The engineering discipline is to treat each layer's controls, network edge, kernel parameters, WAF rules, application timeouts, TLS configuration, observability, as independent hypotheses about how the infrastructure responds to adversarial traffic, each independently testable, none of which can be assumed correct without validation under realistic load.
The asymmetry that determines who holds
DDoS attacks are not new science. SYN cookies have shipped in the Linux kernel since 1996. BCP 38 on source-address validation has been an IETF best practice since 2000. Slowloris was demonstrated by Robert Hansen in 2009. Memcached amplification was mitigated in 2018 by binding the daemon to localhost. HTTP/2 rapid reset (CVE-2023-44487) was disclosed and patched within weeks of discovery. Every attack vector documented in this analysis has a defense that has existed for years or decades.
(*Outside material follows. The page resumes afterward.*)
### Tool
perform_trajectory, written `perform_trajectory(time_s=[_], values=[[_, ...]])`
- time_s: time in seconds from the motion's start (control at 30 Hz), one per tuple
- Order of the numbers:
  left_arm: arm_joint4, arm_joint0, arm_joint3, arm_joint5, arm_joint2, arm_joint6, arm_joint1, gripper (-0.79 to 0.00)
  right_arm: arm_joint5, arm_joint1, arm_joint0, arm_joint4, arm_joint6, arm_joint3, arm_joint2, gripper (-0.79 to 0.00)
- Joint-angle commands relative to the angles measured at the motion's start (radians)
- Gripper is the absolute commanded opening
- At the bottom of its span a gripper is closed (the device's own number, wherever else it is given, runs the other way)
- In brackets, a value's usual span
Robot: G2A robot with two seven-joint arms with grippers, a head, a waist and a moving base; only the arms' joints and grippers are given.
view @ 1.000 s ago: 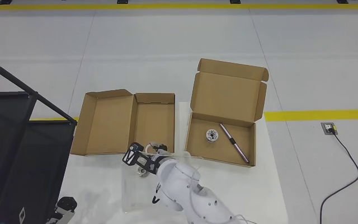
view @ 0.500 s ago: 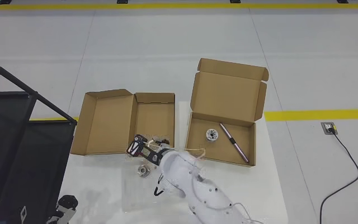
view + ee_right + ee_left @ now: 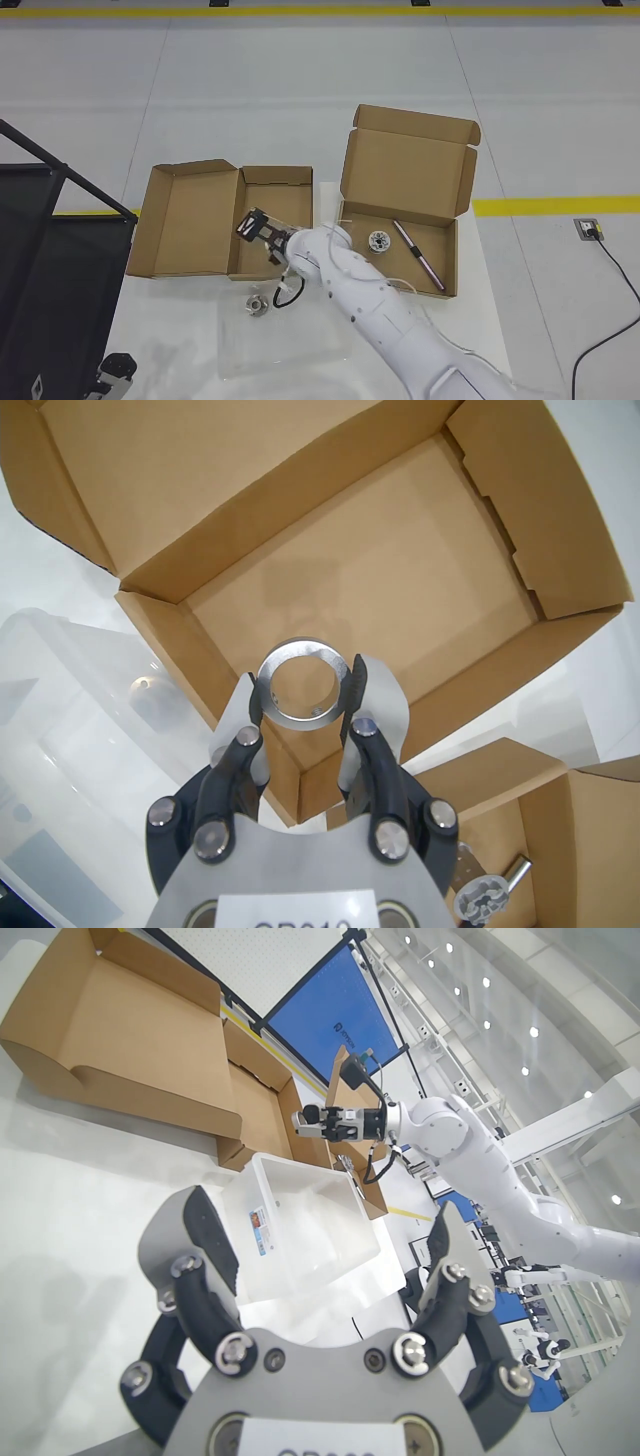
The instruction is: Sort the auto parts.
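Observation:
My right gripper (image 3: pixel 305 687) is shut on a silver metal ring (image 3: pixel 299 719) and holds it above the near end of the left cardboard box (image 3: pixel 380 565). In the top view this gripper (image 3: pixel 255 226) hangs over the same box's right compartment (image 3: pixel 285 205). A round metal part (image 3: pixel 257 301) lies in the clear plastic bin (image 3: pixel 235 345). The right cardboard box (image 3: pixel 350 262) holds a gear-like part (image 3: pixel 378 240) and a thin rod (image 3: pixel 420 254). Low over the table in front of the bin (image 3: pixel 300 1223), my left gripper (image 3: pixel 322 1210) stands open and holds nothing.
The left box's lid (image 3: pixel 190 215) lies flat and open to the left. The right box's lid (image 3: pixel 405 165) stands up behind it. A black rack (image 3: pixel 40 260) sits off the table's left side. White tabletop lies around the bin.
My right gripper has risen from the clear bin and moved away toward the left box with the ring in it. One metal part stays in the bin.

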Motion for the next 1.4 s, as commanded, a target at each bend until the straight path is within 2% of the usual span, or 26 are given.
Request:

The reason DDoS outages persist is structural, not technical. The defenses live across seven layers, network edge, kernel, reverse proxy, WAF, application, TLS, observability, and resilient infrastructure is infrastructure where each of those layers has been audited against the relevant attack class and confirmed to be enforcing rather than logging. Most enterprise stacks have all seven layers deployed. Most have not audited them in the last twelve months.
The structural asymmetry of DDoS defense is this: the attacker invents the attack once, deploys it at scale, and extracts value from every misconfigured target. The defender configures the response once, walks away, and absorbs catastrophe from every configuration drift that follows. WAF rules age into COUNT action mode after a refactor that nobody re-audited. Sysctls revert to distribution defaults on a kernel upgrade. Security groups loosen during a deployment three quarters ago that was supposed to be temporary. Connection timeouts stay at framework defaults because the framework defaults were never reviewed. The attack class hasn't changed since the 1990s. The configuration changes every release.
Most DDoS outages are not the result of new attack techniques. They are the result of old configurations that quietly stopped enforcing what they were configured to enforce. The discipline that determines resilience is not detection, every modern stack detects. It is verification: periodic, structured, applied to the specific attack classes documented above, against the specific infrastructure deployed today. The attack mechanics are documented. The configurations are not. The asymmetry is corrigible. The work is in the audit.